Problem to work on –
Please print the entries below exactly, from the line with "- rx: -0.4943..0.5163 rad" through the line with "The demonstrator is", including both of those lines and leaving out all others.

══ Dataset

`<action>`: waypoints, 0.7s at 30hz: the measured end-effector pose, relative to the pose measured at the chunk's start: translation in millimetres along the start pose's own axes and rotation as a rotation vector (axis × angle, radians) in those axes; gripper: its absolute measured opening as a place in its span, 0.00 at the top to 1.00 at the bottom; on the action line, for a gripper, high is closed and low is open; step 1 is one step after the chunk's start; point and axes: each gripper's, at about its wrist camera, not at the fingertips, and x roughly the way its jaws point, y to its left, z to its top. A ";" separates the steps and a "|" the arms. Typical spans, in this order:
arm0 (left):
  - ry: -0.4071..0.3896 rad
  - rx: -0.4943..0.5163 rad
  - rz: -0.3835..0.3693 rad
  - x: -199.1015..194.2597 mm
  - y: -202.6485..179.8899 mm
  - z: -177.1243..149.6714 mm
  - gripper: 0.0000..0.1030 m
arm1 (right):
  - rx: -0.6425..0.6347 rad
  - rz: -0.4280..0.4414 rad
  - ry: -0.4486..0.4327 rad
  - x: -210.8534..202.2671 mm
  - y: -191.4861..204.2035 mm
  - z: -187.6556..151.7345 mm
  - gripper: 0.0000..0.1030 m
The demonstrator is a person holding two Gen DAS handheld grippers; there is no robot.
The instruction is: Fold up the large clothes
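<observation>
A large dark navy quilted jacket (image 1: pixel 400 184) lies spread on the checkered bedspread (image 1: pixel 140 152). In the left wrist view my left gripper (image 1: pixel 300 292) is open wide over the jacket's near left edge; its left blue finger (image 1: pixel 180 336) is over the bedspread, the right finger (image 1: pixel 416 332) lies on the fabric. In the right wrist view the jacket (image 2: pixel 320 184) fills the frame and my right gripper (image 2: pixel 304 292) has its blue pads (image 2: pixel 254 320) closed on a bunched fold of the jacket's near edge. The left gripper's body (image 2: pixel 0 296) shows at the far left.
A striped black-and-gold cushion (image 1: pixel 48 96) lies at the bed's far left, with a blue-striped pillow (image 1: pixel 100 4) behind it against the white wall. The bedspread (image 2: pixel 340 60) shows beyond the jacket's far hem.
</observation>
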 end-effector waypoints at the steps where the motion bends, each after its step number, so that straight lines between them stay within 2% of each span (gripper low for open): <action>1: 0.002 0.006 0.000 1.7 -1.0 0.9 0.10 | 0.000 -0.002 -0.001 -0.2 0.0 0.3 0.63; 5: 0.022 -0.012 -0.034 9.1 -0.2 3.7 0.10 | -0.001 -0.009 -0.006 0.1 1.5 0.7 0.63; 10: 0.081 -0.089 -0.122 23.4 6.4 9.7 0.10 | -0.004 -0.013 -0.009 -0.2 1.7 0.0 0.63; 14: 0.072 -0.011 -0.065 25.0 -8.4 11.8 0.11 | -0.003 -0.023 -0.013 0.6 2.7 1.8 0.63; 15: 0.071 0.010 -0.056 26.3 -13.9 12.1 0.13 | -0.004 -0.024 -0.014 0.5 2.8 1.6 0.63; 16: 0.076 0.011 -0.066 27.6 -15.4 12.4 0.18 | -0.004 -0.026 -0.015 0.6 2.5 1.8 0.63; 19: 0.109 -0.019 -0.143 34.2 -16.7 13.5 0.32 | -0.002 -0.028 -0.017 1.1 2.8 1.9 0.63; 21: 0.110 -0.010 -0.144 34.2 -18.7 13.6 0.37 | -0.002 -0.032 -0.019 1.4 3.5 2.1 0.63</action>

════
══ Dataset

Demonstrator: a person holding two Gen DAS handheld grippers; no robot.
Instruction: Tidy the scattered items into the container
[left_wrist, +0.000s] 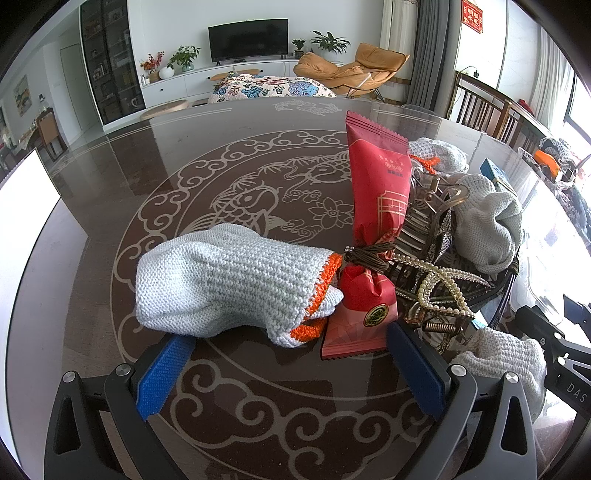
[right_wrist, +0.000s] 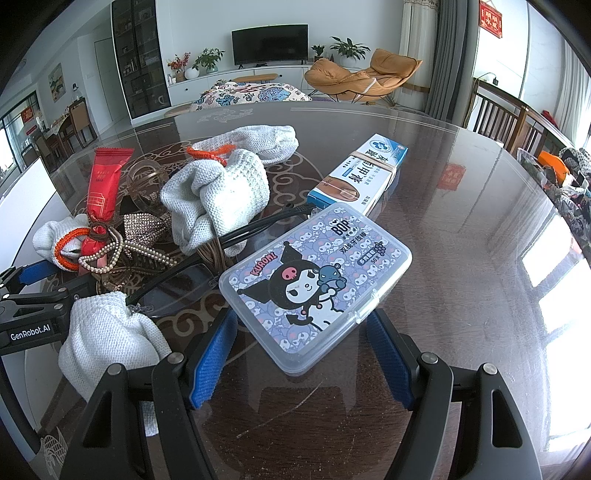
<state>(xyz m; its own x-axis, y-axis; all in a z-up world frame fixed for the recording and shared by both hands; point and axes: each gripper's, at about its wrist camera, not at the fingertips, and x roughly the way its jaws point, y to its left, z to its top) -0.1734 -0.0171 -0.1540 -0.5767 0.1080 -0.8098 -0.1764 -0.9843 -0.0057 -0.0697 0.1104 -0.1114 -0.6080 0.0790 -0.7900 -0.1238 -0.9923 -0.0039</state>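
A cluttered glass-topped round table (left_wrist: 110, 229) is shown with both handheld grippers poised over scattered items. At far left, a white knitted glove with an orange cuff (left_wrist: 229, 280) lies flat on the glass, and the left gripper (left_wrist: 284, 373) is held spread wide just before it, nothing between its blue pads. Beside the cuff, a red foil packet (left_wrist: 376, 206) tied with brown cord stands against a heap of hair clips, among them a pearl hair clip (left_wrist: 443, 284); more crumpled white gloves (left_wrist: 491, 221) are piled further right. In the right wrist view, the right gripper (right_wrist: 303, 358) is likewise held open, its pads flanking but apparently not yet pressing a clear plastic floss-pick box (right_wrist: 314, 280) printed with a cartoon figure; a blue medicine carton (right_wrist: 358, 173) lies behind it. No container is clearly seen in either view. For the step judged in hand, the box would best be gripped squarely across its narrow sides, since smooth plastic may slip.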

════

Task response –
  - rx: -0.4943..0.5163 rad
  - rz: -0.3835..0.3693 rad
  - x: -199.1015..194.2597 mm
  - y: -202.6485..179.8899 mm
  - z: -177.1243..149.6714 mm
  - gripper: 0.0000..0.1030 m
arm1 (right):
  - rx: -0.6425..0.6347 rad
  - rz: -0.4280..0.4414 rad
  - ry: -0.4486..0.4327 rad
  - x: -210.8534..202.2671 mm
  - y: -191.4861..204.2035 mm
  - z: -187.6556..151.7345 mm
  - gripper: 0.0000..0.1030 m
The demonstrator is a person holding two Gen DAS handheld grippers; there is no robot.

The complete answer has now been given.